# YOUR TASK
Whenever a line in the following entries includes "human", tally it. Report nothing except the final count.

# DATASET ENTRIES
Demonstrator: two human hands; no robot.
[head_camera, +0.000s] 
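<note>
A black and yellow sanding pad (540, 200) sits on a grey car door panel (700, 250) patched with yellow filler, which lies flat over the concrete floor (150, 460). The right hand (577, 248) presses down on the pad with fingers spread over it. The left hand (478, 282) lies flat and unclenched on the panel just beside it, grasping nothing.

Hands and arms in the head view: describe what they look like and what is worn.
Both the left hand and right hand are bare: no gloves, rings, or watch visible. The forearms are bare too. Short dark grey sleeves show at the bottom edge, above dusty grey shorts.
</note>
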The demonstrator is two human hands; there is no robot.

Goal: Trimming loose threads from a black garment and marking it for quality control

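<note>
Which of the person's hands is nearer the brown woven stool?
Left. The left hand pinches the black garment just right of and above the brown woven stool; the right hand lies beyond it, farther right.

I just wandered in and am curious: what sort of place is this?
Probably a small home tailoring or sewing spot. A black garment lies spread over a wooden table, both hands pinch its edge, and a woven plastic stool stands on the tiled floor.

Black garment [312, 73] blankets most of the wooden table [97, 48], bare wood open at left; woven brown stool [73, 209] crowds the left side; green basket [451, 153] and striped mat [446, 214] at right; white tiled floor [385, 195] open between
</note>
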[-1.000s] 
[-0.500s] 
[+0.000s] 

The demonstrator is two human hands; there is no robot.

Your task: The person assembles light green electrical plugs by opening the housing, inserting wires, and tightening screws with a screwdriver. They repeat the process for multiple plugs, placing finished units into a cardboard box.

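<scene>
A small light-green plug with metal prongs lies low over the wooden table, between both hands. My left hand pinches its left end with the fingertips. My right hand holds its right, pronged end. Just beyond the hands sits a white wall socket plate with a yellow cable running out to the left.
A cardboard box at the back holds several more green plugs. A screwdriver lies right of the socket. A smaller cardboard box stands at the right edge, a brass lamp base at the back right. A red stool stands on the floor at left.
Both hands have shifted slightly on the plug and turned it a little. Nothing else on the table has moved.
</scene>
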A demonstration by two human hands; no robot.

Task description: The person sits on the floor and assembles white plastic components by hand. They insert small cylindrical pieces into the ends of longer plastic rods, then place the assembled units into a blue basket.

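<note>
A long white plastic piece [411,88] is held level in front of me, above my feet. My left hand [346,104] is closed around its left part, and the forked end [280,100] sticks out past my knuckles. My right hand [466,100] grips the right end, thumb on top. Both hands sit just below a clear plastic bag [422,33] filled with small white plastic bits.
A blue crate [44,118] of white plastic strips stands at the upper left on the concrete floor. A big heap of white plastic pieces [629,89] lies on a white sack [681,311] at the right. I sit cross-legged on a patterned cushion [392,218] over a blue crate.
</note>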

# RESPONSE BELOW
4